Angiotensin-converting enzyme gene (ACE) polymorphisms are associated with dysregulation of biochemical parameters in hypertensive patients

• Published in: Molecular biology reports Vol. 50; no. 2; pp. 1487 - 1497
• Main Authors: da Agostini, Lívia, Cunha, Warlley R., Silva, Nayara N. T., Melo, André S., Moreira, Luciana B., Almeida, Tamires C., Belo, Vanessa A., Coura-Vital, Wendel, de M. Teixeira, Luiz Fernando, Lima, Angélica A., da Silva, Glenda Nicioli
• Format: Journal Article
• Language: English
• Published: Dordrecht Springer Netherlands 01.02.2023; Springer Nature B.V
• Subjects: ACE protein; Angiotensin; Angiotensins; Animal Anatomy; Animal Biochemistry; Biomedical and Life Sciences; Case-Control Studies; Epidemiology; Gene polymorphism; Genotype; Glucose; Histology; Humans; Hypertension; Hypertension - drug therapy; Hypertension - genetics; Life Sciences; Morphology; Original Article; Peptidyl-dipeptidase A; Peptidyl-Dipeptidase A - genetics; Polymerase chain reaction; Polymorphism, Single Nucleotide - genetics; Risk factors; Single-nucleotide polymorphism; Triglycerides; Urea; Uric acid; Arterial hypertension; Risk factors; Angiotensin converting enzyme; Genetic polymorphism
• ISSN: 0301-4851; 1573-4978
• DOI: 10.1007/s11033-022-08128-z

Introduction The genetic component, including genes and their variants, plays a significant role in the pathophysiology of arterial hypertension (AH).
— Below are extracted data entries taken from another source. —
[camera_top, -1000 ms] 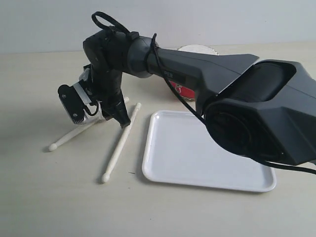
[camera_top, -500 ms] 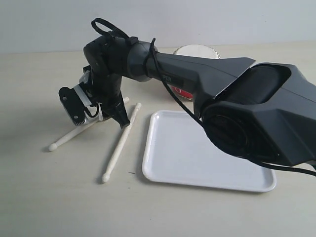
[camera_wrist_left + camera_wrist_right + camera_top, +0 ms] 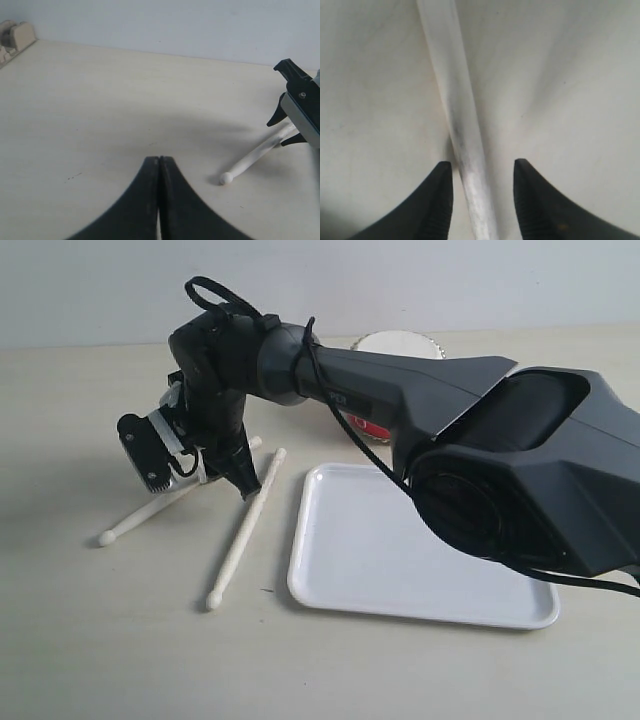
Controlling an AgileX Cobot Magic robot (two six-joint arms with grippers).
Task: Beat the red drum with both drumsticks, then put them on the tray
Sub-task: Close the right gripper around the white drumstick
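Red drum (image 3: 398,343) mostly hidden; right gripper (image 3: 482,165) apart astride drumstick (image 3: 451,90), left gripper (image 3: 159,160) together.

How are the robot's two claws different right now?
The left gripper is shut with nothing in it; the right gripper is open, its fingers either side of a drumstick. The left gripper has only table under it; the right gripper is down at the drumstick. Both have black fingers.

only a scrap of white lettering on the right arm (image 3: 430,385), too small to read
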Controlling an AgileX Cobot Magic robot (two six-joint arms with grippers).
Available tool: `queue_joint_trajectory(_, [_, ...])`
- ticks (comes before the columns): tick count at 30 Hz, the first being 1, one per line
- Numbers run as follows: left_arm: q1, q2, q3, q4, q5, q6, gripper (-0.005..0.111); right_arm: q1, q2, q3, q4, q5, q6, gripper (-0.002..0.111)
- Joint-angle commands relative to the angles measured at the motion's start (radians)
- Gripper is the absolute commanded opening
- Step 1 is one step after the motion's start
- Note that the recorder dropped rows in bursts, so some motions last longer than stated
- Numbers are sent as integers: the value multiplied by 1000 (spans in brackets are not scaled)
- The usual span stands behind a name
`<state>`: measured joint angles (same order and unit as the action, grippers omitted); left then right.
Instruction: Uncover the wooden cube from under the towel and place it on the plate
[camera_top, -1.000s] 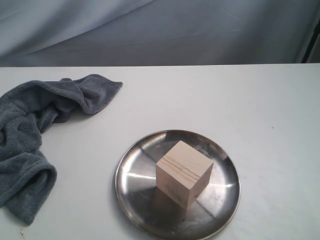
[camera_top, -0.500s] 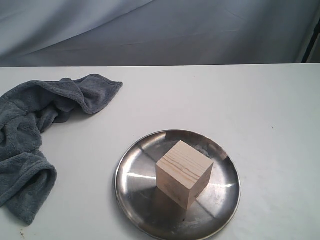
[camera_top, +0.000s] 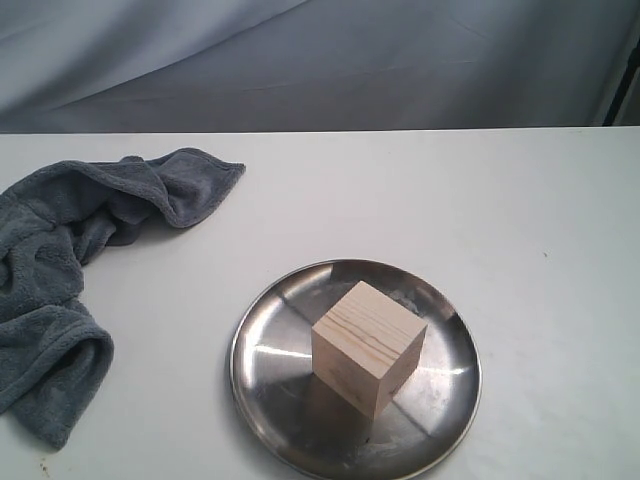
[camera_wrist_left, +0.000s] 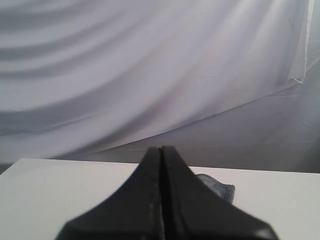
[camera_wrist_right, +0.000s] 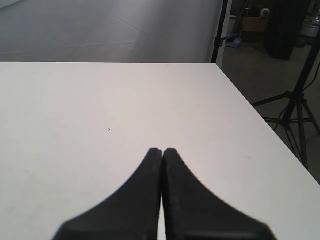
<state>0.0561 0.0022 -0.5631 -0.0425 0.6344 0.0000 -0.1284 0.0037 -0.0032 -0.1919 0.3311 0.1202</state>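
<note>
The pale wooden cube (camera_top: 366, 345) stands uncovered in the middle of the shiny steel plate (camera_top: 447, 395), near the table's front edge. The dark blue-grey towel (camera_top: 60, 270) lies crumpled at the left of the table, apart from the plate. A corner of the towel (camera_wrist_left: 220, 189) peeks out behind the left gripper (camera_wrist_left: 161, 150), whose black fingers are pressed together with nothing between them. The right gripper (camera_wrist_right: 162, 151) is likewise shut and empty, over bare white tabletop. Neither gripper shows in the exterior view.
A grey draped backdrop (camera_top: 330, 60) hangs behind the white table (camera_top: 420, 190). In the right wrist view the table's edge (camera_wrist_right: 260, 120) drops off to a floor with a tripod stand (camera_wrist_right: 295, 110) and other gear.
</note>
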Motion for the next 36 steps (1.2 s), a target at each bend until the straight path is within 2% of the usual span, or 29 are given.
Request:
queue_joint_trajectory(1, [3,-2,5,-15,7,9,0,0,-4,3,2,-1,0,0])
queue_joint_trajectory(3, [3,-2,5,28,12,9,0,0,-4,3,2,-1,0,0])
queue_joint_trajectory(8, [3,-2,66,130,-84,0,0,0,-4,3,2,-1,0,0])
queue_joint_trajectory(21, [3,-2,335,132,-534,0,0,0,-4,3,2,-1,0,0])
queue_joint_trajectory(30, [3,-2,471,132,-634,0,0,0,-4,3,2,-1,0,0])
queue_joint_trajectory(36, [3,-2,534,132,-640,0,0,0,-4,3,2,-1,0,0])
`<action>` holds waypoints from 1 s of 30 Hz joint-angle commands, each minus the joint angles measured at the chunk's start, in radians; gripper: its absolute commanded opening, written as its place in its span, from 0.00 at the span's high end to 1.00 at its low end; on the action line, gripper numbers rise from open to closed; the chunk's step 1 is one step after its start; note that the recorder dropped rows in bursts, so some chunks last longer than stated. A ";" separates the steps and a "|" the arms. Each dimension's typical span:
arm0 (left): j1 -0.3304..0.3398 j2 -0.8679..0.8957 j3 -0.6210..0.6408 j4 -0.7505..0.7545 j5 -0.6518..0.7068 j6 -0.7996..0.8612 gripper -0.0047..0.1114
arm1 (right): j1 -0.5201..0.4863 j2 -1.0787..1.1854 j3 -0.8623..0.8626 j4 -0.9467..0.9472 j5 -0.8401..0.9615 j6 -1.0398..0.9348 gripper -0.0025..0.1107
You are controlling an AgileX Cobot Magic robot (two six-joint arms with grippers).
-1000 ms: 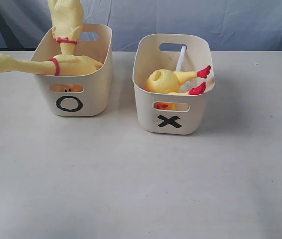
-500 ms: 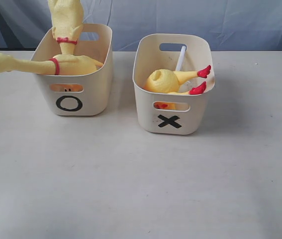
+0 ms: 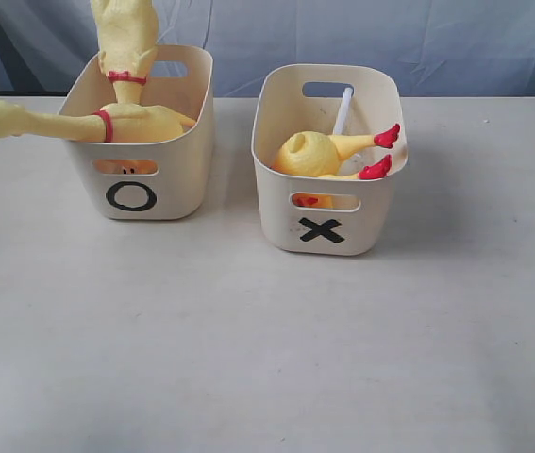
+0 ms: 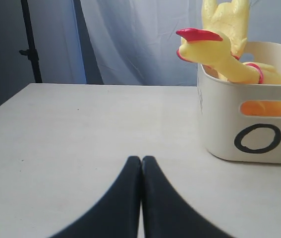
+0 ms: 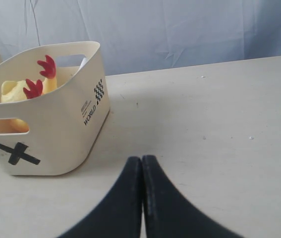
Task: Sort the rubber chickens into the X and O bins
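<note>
The O bin (image 3: 177,179) stands at the back left and holds two rubber chickens with red neck bands: one (image 3: 59,123) lies across its left rim, the other (image 3: 124,42) stands upright behind it. To its right the X bin (image 3: 371,212) holds the third chicken (image 3: 319,153) with red feet and a white stick (image 3: 342,111). In the left wrist view my left gripper (image 4: 141,159) is shut and empty, low over the table, apart from the O bin (image 4: 219,129) and the chicken's head (image 4: 207,49). My right gripper (image 5: 141,158) is shut and empty beside the X bin (image 5: 66,134), where red feet (image 5: 46,67) show.
A pale blue cloth backdrop (image 3: 456,42) hangs behind the white table (image 3: 267,359). A black stand (image 4: 28,44) rises beyond the table's far edge in the left wrist view. Neither arm shows in the exterior view.
</note>
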State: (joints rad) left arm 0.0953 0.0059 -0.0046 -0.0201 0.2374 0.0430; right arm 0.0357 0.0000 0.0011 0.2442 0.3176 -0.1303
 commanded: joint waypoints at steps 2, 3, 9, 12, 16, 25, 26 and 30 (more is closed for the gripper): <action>0.003 -0.006 0.005 -0.001 0.002 0.069 0.96 | 0.005 0.000 -0.001 0.000 -0.013 0.000 0.99; 0.003 -0.006 0.005 -0.001 0.002 0.069 0.96 | 0.005 0.000 -0.001 0.000 -0.013 0.000 0.99; 0.003 -0.006 0.005 -0.006 0.004 0.069 0.96 | 0.005 0.000 -0.001 0.000 -0.013 0.000 0.99; 0.003 -0.006 0.005 -0.002 0.004 0.069 0.96 | 0.005 0.000 -0.001 0.000 -0.013 0.000 0.99; 0.003 -0.006 0.005 -0.002 0.004 0.069 0.96 | 0.005 0.000 -0.001 0.000 -0.013 0.000 0.99; 0.003 -0.006 0.005 -0.002 0.002 0.069 0.96 | 0.005 0.000 -0.001 0.000 -0.013 0.000 0.99; 0.003 -0.006 0.005 -0.002 0.002 0.069 0.96 | 0.005 0.000 -0.001 0.000 -0.013 0.000 0.99; 0.003 -0.006 0.005 -0.002 0.002 0.069 0.96 | 0.005 0.000 -0.001 0.000 -0.013 0.000 0.99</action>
State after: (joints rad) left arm 0.0953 0.0053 -0.0046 -0.0218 0.2374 0.1089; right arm 0.0357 0.0000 0.0011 0.2442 0.3176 -0.1303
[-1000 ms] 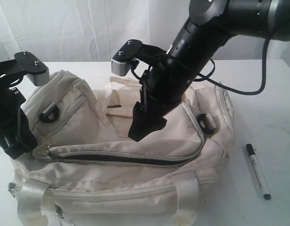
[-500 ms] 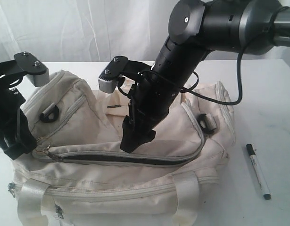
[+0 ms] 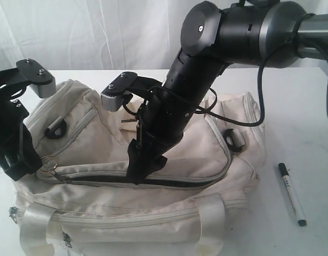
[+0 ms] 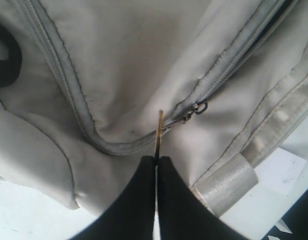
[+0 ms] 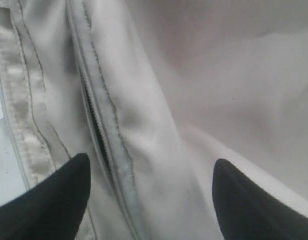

Thus, clinical, epidemiological and genetic studies have been carried out to improve the understanding of disease mechanisms, improve diagnostic quality and contribute to prevention. Objective To determine the association of risk factors, biochemical parameters and different ACE gene polymorphisms with AH. Method The case-control study was carried out in the population of Ouro Preto, Brazil. The subjects answered a questionnaire containing clinical and sociodemographic data. The ACE gene polymorphisms rs4291, rs4363 and rs4335 were evaluated by real time-polymerase chain reaction (real-time PCR) in 310 people (155 hypertensive and 155 normotensive patients), in addition to biochemical parameters. A multivariate logistic regression model was used to identify factors associated with AH. Analysis of continuous variables was performed using the Kruskal-Wallis test to assess significance between groups and Dunn’s post-test for multiple comparisons. Results The results showed that AH was associated with age, education, smoking, obesity and high levels of triglycerides, sodium, glucose and uric acid. Regarding the biochemical parameters, in hypertensive patients, the rs4363 and rs4335 polymorphisms were associated with high levels of triglycerides, urea and glucose; the rs4291 polymorphism was associated with elevated urea and glucose levels. No association was detected between SNPs and HA. Conclusion AH was associated with socioeconomic status, lifestyle habits and biochemical parameters. ACE polymorphisms may have influenced the levels of triglycerides, urea and glucose in hypertensive patients.